### Directions for this task
The required output is the full listing below, reproduced word for word.

### Data shown
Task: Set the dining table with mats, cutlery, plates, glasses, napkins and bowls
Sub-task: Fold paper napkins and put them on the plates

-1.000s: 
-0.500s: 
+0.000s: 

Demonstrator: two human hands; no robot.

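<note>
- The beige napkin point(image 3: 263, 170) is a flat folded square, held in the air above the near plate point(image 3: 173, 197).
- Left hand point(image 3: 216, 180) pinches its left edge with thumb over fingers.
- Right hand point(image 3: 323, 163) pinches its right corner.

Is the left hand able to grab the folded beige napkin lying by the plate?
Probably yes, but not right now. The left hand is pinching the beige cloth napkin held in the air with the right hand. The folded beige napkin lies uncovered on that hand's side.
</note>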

### Written response
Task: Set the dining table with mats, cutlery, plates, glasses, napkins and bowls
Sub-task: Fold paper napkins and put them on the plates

-1.000s: 
-0.500s: 
+0.000s: 

Demonstrator: two human hands; no robot.

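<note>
- The beige napkin point(image 3: 263, 170) is a flat folded square, held in the air above the near plate point(image 3: 173, 197).
- Left hand point(image 3: 216, 180) pinches its left edge with thumb over fingers.
- Right hand point(image 3: 323, 163) pinches its right corner.

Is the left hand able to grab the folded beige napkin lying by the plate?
Probably yes, but not right now. The left hand is pinching the beige cloth napkin held in the air with the right hand. The folded beige napkin lies uncovered on that hand's side.
</note>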

This completes the output for the exercise.